Search the records for "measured". Report every line where it occurs.

Records from a data collection:

※ ※ ※

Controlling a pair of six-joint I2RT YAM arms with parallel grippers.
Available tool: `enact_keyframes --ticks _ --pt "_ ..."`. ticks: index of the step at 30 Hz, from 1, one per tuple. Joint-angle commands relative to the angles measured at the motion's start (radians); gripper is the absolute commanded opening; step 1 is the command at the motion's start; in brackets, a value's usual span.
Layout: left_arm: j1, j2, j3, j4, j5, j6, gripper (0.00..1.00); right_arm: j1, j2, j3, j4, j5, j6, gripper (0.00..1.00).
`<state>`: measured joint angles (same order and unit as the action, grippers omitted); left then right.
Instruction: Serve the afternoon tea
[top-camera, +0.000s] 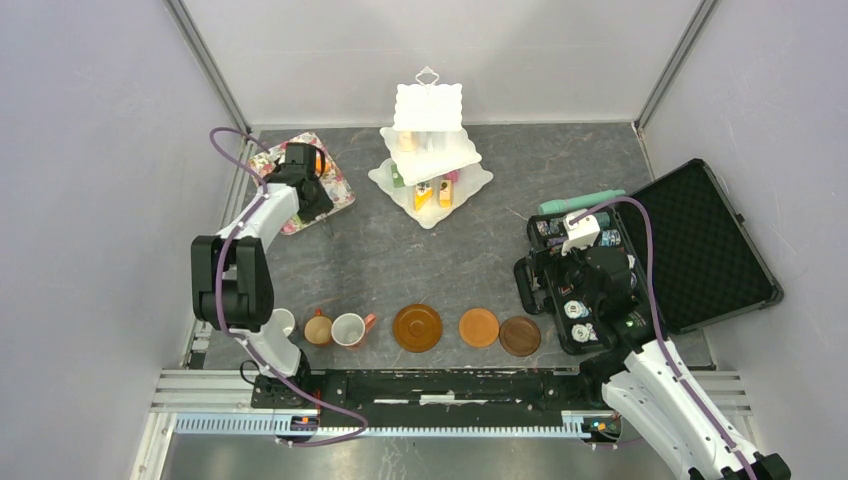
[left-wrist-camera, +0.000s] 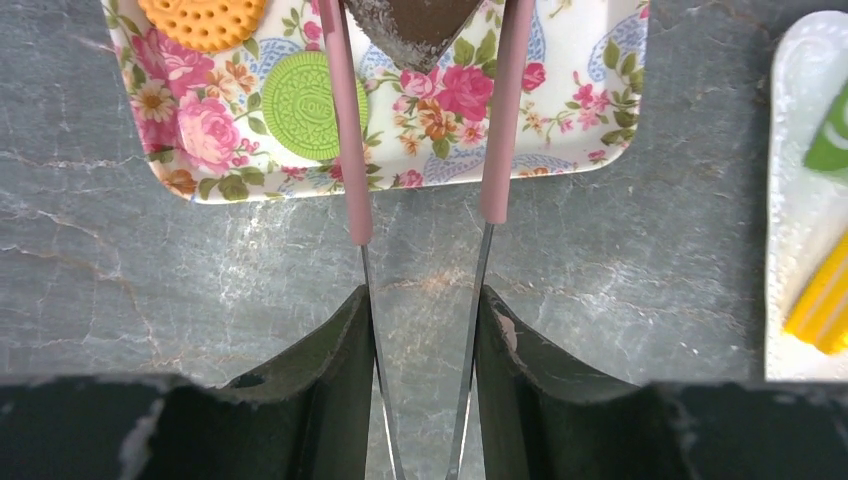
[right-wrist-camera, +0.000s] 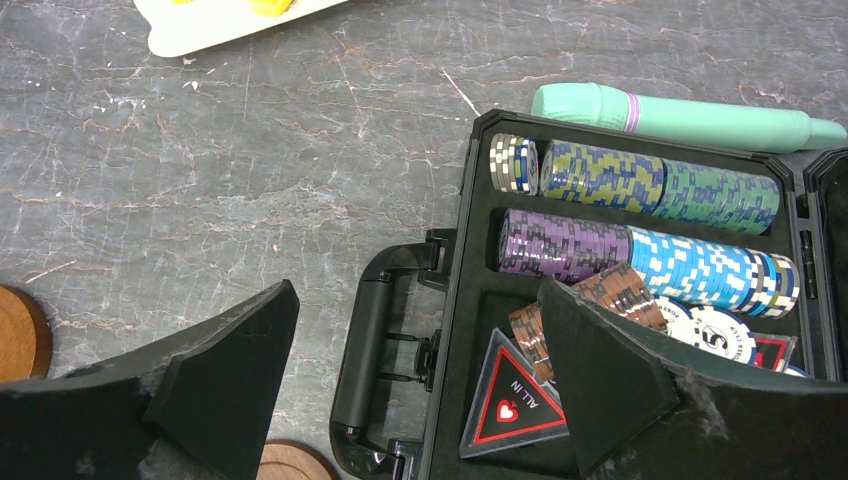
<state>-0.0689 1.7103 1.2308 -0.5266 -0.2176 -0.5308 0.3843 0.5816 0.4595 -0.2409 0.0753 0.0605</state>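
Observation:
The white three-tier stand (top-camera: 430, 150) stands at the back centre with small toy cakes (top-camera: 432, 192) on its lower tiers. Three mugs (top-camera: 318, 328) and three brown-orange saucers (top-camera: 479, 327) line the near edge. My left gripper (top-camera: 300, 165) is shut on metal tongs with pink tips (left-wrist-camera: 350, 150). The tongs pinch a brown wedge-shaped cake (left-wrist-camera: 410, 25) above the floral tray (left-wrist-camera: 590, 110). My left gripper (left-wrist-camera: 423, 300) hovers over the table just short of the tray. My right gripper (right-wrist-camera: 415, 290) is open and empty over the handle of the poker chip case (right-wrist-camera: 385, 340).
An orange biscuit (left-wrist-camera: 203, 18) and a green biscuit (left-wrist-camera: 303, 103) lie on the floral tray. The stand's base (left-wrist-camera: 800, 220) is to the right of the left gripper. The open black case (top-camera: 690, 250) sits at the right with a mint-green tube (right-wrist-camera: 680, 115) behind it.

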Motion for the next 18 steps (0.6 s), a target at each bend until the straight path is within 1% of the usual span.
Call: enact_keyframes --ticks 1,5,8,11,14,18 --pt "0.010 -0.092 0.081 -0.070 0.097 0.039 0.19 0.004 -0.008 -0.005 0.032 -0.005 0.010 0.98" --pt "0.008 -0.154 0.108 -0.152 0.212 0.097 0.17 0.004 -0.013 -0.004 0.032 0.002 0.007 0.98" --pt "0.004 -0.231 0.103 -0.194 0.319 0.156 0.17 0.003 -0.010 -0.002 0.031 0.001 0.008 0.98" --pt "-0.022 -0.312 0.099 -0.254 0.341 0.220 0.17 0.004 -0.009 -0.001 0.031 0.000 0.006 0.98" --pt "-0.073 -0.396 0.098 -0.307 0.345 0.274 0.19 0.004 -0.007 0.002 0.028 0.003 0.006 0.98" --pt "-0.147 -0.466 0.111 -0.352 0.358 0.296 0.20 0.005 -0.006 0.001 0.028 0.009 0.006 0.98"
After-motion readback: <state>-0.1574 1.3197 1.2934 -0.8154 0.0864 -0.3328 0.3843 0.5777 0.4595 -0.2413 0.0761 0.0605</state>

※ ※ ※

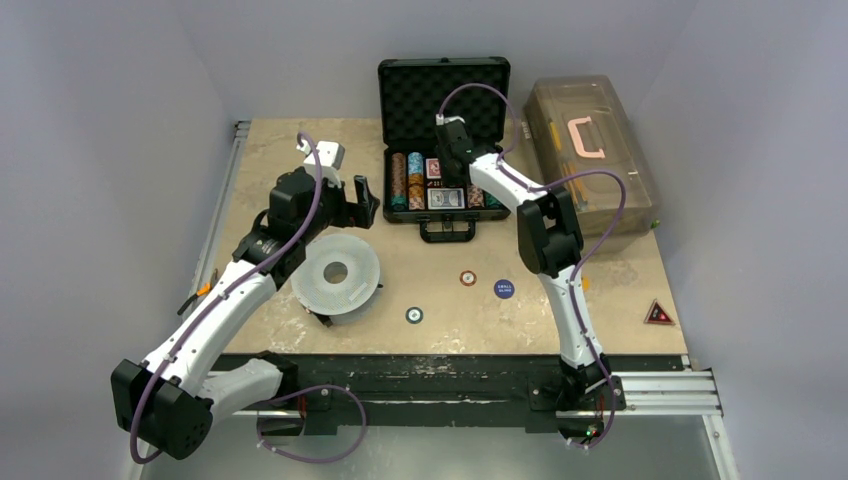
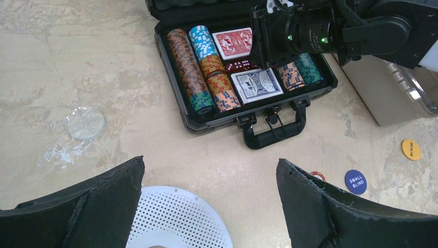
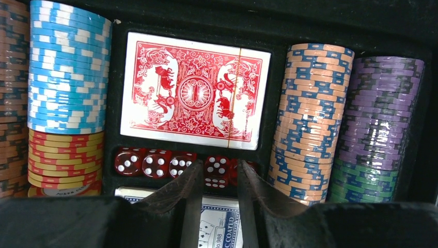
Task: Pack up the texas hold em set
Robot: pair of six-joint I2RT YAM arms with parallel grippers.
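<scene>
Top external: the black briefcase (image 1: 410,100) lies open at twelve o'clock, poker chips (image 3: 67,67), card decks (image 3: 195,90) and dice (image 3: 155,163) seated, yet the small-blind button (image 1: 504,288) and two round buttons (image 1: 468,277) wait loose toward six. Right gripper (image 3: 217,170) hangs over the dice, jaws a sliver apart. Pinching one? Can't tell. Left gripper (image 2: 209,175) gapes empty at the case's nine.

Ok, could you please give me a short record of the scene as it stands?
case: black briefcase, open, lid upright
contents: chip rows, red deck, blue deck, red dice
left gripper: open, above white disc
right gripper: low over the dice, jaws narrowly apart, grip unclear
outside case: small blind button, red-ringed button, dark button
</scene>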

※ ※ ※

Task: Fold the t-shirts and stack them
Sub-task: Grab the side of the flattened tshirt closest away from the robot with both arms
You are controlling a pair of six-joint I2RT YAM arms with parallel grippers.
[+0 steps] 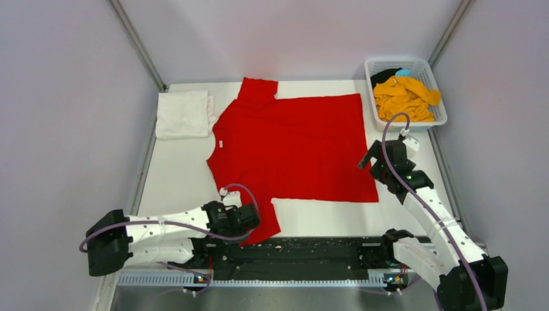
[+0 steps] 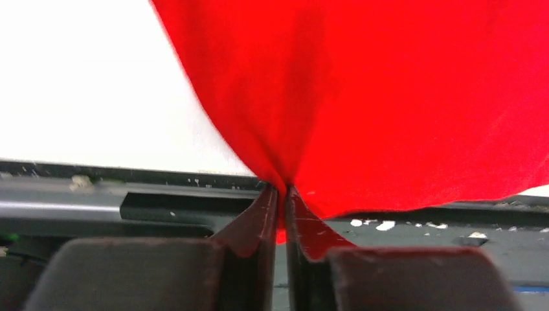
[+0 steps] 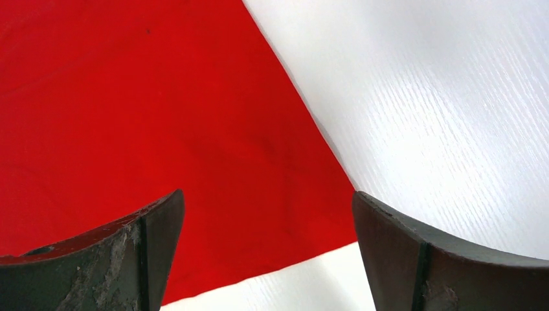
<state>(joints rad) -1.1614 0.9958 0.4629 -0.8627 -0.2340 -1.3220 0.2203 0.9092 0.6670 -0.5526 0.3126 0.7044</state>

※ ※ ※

*RESPONSE TO THIS EXERCISE*:
Available tool: `enact_keyframes --ticks _ --pt "_ ..."`. ticks: index of the step at 30 Hz, from 1, one per tuple. Joint-angle commands relative to the angles measured at the motion's start (radians); gripper is the absolute commanded opening; step 1 is the command at the motion's start; in brackets, a value's usual span.
`<state>`: measured joint angles (same order and unit as the action, grippers omitted); left then right.

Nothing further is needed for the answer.